Cooking Instructions

  1. 1

    Rinse 1 heaped cup rice a couple of times and soak for 30 minutes.

  2. 2

    Then drain the water and pressure cook rice with ¼ teaspoon salt and 2 cups water for 2 to 3 whistles or 8 to 10 minutes on medium-high flame.

  3. 3

    1 heaped cup rice will yield 3 to 4 cups rice.This depends on the type and quality of rice.

  4. 4

    When the pressure settles down on it's own in the cooker, remove the lid.
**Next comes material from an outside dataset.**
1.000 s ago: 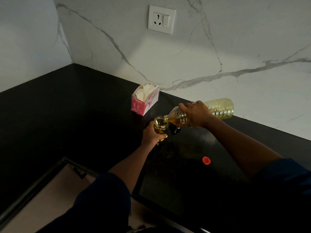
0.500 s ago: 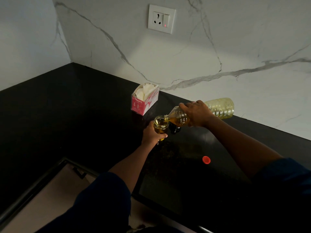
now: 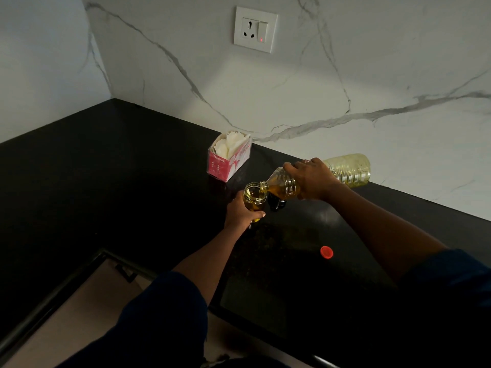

Remove the cooked rice in a plate or in a bowl.

  5. 5

    Let the rice become warm or cool at room temperature

  6. 6

    In a small frying pan, heat 1 to 2 tablespoons sesame oil. first fry peanuts till crunchy and then keep them aside.

  7. 7

    In the same oil, then fry cashews till golden. remove and keep aside.

  8. 8

    Now add 1 tablespoon sesame oil in the same pan.

  9. 9

    Add the mustard seeds and let them crackle. once the mustard seeds begin to crackle, add the urad dal.

  10. 10

    Saute till the urad dal turns golden. Fry everything on a low flame, so that the spices don't burn.

  11. 11

    Then add the red chilies, green chilies (chopped) and curry leaves. sauté for a few seconds till the red chilies change colour.

  12. 12

    Switch off the flame and add the asafoetida and turmeric powder. mix very well

  13. 13

    Stir and immediately pour this tempering mixture on the rice

  14. 14

    Add the fried peanuts, cashews, lemon juice and salt. mix very well

  15. 15

    Keep the lemon rice covered for the flavors to blend for 4 to 5 minutes.

  16. 16

    Then serve the lemon rice with papads or vadams and coconut chutney or just have lemon rice plain.